╭─ GIVEN RECORDS

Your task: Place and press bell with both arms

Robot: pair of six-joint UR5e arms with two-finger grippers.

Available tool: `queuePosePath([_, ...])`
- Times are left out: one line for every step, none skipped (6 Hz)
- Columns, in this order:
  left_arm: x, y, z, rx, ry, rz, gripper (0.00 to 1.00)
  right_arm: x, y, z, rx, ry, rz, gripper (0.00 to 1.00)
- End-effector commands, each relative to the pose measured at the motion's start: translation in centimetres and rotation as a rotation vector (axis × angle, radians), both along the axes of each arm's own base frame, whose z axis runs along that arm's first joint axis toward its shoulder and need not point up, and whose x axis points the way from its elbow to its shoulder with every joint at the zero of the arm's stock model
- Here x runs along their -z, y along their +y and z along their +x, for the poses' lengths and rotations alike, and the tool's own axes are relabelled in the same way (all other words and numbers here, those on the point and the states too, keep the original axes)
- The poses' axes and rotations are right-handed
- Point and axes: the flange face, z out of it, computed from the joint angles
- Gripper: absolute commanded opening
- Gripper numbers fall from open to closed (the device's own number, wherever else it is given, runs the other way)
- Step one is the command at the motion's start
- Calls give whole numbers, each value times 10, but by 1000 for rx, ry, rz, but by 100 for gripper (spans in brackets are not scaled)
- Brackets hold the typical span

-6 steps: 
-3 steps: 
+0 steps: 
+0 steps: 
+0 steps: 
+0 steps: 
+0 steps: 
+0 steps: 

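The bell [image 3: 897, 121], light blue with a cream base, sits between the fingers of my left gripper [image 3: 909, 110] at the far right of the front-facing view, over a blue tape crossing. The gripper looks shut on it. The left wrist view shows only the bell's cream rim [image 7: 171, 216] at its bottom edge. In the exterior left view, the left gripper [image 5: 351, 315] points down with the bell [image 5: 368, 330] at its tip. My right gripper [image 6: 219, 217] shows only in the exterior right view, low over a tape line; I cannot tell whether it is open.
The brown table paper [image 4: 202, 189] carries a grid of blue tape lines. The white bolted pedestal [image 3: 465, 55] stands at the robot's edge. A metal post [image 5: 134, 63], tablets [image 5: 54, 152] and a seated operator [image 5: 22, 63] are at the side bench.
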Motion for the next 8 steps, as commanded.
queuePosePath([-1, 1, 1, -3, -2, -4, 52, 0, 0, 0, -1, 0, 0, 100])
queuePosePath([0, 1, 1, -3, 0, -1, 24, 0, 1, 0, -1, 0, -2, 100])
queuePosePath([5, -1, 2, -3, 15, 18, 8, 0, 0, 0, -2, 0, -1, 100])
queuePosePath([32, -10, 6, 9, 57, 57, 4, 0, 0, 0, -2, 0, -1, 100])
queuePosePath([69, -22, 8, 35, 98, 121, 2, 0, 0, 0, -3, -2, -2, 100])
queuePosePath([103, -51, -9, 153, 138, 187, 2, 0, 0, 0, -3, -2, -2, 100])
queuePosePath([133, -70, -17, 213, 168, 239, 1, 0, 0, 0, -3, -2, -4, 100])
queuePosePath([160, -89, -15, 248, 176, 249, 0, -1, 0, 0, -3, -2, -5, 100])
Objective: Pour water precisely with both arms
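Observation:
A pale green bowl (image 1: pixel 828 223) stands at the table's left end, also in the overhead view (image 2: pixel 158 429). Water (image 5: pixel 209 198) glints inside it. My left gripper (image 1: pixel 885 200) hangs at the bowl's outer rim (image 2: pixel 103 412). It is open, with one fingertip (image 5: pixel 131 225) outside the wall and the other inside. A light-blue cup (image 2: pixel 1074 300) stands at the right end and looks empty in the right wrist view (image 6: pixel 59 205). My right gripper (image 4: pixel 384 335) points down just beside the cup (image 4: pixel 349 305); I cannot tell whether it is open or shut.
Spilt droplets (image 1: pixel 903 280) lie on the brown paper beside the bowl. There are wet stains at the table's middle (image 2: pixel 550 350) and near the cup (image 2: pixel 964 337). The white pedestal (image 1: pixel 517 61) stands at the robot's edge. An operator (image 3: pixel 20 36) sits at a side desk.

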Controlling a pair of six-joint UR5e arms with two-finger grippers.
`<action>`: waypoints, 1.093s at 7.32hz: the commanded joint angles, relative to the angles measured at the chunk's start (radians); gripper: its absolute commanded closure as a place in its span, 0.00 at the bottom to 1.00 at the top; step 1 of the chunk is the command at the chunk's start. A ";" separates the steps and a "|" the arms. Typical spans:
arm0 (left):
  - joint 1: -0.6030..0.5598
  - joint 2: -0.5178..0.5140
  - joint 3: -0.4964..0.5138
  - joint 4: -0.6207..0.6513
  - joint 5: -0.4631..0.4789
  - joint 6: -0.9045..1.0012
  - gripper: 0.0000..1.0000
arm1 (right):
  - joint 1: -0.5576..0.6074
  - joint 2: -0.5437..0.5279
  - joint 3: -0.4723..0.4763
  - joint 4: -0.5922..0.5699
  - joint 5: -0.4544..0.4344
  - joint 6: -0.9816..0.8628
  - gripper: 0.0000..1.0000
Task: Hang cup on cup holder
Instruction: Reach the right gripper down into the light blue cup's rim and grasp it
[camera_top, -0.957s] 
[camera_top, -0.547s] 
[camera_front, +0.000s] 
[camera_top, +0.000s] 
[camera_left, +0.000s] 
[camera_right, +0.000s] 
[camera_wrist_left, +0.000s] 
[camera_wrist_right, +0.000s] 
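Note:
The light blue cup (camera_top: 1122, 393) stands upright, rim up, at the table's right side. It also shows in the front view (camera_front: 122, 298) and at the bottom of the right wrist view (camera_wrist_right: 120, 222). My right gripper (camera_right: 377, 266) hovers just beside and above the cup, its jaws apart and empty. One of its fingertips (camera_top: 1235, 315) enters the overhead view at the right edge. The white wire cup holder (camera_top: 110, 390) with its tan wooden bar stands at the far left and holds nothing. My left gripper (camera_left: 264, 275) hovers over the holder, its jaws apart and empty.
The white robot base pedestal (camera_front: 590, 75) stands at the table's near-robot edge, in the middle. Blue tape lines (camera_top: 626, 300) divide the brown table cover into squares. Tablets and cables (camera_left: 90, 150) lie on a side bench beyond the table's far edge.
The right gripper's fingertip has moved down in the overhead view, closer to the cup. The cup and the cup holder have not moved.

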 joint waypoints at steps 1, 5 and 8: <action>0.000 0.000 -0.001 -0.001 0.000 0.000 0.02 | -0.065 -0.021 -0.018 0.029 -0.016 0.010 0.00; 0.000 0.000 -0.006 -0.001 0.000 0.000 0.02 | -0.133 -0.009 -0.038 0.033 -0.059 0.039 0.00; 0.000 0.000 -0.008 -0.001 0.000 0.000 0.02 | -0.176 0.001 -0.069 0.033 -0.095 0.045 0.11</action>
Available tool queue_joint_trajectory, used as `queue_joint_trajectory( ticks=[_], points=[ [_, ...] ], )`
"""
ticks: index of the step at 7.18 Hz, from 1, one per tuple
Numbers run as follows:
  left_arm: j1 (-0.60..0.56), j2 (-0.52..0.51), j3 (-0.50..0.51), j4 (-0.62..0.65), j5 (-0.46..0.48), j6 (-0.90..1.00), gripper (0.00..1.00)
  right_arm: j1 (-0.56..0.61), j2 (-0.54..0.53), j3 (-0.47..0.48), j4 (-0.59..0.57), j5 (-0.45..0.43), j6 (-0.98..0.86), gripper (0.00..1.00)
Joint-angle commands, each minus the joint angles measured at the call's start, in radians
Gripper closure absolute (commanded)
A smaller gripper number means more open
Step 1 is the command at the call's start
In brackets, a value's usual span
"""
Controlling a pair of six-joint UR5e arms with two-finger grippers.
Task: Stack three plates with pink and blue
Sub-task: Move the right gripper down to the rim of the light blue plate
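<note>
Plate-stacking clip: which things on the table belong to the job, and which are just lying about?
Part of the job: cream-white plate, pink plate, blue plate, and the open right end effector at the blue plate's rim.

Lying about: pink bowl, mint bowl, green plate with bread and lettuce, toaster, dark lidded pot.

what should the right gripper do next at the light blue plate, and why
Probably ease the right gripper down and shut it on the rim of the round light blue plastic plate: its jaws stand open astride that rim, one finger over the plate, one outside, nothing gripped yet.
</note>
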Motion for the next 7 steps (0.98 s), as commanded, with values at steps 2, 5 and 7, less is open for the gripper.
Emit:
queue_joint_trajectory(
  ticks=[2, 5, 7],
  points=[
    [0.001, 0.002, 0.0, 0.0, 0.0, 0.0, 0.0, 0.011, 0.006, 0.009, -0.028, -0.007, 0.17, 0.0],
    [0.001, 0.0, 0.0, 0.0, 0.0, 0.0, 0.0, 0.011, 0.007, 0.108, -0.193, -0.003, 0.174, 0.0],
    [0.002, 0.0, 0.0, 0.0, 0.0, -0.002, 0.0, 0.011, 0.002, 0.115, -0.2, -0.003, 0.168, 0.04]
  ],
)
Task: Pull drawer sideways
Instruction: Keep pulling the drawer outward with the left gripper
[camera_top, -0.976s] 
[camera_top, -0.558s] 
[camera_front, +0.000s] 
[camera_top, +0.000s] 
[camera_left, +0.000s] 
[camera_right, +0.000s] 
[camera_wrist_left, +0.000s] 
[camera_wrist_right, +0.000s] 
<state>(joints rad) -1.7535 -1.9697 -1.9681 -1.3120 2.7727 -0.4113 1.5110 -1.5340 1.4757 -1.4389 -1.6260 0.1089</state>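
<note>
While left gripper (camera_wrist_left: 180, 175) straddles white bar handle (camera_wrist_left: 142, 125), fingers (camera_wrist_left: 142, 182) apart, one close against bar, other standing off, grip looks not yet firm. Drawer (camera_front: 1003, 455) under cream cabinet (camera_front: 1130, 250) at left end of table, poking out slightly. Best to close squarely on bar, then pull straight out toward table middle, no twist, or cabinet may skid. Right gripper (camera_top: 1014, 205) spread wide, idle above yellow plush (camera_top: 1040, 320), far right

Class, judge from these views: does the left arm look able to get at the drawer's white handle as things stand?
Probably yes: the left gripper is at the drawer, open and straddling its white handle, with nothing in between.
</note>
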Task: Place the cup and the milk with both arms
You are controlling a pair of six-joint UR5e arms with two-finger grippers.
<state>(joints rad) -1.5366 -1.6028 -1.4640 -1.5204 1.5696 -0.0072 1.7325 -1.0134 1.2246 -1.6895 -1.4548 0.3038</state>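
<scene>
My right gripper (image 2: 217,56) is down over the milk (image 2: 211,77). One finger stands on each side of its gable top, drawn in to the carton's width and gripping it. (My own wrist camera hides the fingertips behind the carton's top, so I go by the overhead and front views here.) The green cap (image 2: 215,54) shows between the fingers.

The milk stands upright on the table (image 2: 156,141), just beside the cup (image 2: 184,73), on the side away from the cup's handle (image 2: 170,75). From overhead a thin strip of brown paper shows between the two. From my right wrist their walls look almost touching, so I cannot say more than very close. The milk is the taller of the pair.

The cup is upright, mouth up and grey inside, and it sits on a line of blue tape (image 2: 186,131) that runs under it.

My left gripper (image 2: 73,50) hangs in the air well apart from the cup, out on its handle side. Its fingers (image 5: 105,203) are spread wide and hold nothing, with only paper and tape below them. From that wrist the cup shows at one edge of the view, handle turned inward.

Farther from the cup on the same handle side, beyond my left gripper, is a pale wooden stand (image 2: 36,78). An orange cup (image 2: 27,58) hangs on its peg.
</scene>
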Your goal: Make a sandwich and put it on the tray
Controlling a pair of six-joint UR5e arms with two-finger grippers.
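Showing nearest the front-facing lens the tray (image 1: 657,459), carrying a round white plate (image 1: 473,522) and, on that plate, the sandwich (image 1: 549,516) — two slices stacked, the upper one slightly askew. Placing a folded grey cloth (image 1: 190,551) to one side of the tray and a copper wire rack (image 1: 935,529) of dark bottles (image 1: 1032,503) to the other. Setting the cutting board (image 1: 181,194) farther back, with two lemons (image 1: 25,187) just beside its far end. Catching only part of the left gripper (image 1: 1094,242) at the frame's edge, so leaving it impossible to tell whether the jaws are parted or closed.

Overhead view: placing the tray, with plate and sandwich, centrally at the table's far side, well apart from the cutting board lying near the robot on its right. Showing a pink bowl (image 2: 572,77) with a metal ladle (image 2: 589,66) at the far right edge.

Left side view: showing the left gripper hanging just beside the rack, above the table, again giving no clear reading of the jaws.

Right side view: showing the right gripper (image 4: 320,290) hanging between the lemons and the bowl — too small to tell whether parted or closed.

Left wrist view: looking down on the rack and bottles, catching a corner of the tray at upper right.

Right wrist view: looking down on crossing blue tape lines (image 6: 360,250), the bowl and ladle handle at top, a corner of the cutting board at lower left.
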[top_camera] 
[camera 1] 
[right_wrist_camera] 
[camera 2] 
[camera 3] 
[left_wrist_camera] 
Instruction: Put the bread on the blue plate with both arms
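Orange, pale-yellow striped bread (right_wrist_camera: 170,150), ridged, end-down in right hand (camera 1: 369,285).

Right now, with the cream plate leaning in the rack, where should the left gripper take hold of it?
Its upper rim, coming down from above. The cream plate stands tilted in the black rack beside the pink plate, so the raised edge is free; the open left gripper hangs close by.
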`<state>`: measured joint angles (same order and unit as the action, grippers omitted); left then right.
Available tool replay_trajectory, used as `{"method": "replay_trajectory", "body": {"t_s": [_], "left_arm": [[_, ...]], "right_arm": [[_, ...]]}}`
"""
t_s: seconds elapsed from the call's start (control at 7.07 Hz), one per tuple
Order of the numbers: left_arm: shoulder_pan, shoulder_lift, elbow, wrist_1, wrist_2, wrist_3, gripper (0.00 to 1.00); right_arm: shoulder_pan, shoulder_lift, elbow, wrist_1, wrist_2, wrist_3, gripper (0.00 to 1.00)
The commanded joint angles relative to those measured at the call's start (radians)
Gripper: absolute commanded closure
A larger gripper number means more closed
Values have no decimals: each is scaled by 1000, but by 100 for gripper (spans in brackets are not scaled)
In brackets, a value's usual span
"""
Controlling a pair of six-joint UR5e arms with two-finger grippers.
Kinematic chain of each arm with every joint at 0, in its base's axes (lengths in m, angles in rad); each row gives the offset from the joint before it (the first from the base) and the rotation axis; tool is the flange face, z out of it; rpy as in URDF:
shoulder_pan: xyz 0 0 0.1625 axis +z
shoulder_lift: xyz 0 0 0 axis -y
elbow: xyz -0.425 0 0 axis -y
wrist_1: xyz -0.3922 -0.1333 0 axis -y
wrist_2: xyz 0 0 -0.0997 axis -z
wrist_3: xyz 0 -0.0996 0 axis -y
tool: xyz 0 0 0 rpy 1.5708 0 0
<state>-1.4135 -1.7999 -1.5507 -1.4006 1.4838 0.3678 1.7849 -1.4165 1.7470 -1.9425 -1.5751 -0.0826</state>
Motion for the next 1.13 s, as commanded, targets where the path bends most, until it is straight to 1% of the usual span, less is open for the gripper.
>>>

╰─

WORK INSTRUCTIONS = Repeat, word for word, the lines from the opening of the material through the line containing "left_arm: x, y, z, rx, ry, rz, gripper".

RESULT OF THIS TASK =
Your task: Place and press bell with both arms

Robot: pair of six-joint UR5e arms with two-finger grippers.

Available tool: `queuePosePath([_, ...])`
- Times are left out: one line for every step, none skipped (6 Hz)
- Columns, in this order:
  left_arm: x, y, z, rx, ry, rz, gripper (0.00 to 1.00)

The requested output has been produced.